The performance of the classification model was measured mainly using area under the receiver operating characteristic (ROC) curve values due to class biasness (348 amyloidogenic VL domain sequences versus 1480 non-amyloidogenic ones). ROC curve is a plot between true positive rate and false positive rate and estimates the trade-off between sensitivity and specificity at different thresholds. Hence, class imbalance does not affect the area under the ROC curve values. The robustness of the model is evaluated using leave-one-out cross-validation, where n-1 data used for the training and tested on the remaining one, recursively. We estimated the following performance measures after optimizing the threshold for the final model:

$$Accuracy=\frac{TP+TN}{TP+TN+FP+FN}$$
(2)
$$Sensitivity=\frac{TP}{TP+FN}$$
(3)
$$Specificity=\frac{TN}{TN+FP}$$
(4)

where TP, TN, FP and FN are number of true positives, true negatives, false positives and false negatives, respectively. Here, amyloidogenic light chain dataset is considered positive class, and non-amyloidogenic light chain dataset is considered negative class.

Web server development

A webserver entitled “VLAmY-Pred” (prediction of amyloidogenic antibody light chain variable domains) has been developed for the classification of amyloidogenic and non-amyloidogenic VL-region sequences. The FRs and CDRs in the VL-region are annotated by ANARCI42 tool in the webserver using IMGT numbering43. The webserver takes the VL-region of the antibody as an input and predicts the amyloidogenic/non-amyloidogenic nature of the sequence. The webserver also generates aggregation profile for each input using an in-house aggregation propensity prediction server called “ANuPP”13. The VLAmY-Pred web server is freely available and can be accessed at https://web.iitm.ac.in/bioinfo2/vlamy-pred/.

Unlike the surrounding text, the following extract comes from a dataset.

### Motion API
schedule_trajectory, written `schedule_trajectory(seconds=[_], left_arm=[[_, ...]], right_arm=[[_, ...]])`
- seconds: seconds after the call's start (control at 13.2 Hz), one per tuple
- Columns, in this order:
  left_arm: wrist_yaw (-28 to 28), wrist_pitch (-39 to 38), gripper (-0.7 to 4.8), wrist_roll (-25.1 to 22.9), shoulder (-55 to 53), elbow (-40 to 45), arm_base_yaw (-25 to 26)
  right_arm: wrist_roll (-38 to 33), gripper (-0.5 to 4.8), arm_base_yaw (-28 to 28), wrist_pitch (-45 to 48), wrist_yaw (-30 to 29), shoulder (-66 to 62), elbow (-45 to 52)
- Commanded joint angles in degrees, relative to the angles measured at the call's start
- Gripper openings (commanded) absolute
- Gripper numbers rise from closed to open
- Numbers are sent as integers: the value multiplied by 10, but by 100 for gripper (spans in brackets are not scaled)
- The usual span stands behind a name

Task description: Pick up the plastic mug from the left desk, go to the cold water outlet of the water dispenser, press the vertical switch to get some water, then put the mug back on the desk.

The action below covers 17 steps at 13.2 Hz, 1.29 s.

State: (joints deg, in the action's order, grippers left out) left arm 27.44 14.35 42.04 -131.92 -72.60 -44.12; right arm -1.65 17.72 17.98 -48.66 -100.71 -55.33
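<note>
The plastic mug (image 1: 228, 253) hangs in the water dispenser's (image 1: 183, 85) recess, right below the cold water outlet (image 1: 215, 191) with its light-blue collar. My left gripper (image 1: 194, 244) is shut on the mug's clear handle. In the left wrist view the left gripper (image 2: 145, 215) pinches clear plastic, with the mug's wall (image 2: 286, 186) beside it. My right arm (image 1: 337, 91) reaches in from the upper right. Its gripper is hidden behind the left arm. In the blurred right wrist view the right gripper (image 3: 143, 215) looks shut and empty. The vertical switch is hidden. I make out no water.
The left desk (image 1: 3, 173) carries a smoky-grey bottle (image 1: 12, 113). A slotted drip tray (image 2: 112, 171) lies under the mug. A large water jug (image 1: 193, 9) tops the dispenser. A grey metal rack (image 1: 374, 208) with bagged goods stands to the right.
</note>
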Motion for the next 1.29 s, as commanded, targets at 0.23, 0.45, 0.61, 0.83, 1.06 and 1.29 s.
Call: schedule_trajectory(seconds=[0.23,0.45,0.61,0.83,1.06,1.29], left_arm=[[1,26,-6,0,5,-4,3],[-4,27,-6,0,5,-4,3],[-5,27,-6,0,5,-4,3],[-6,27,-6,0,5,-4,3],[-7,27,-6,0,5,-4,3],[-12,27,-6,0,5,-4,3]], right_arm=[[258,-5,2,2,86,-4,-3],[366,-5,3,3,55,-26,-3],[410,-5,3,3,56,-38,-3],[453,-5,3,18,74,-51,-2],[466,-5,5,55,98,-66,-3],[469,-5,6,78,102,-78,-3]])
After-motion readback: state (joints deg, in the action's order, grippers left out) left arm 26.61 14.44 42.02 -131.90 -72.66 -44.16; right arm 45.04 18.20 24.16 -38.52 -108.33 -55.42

Comparison with APR prediction algorithms

The TANGO8 and WALTZ9 aggregation-prone region (APR) prediction algorithms were used to analyze and compare the aggregation propensity values of the VL domain sequences, position of aggregation-prone regions (APR) in the VL sequence, aggregation propensity of the APRs, presence of gatekeeper residues (D, E, R, K and P) in ± 3 residues flanks of the APRs in amyloidogenic and non-amyloidogenic light chain dataset.

Results and discussion

Sequence conservation in light chain variable domains (VL)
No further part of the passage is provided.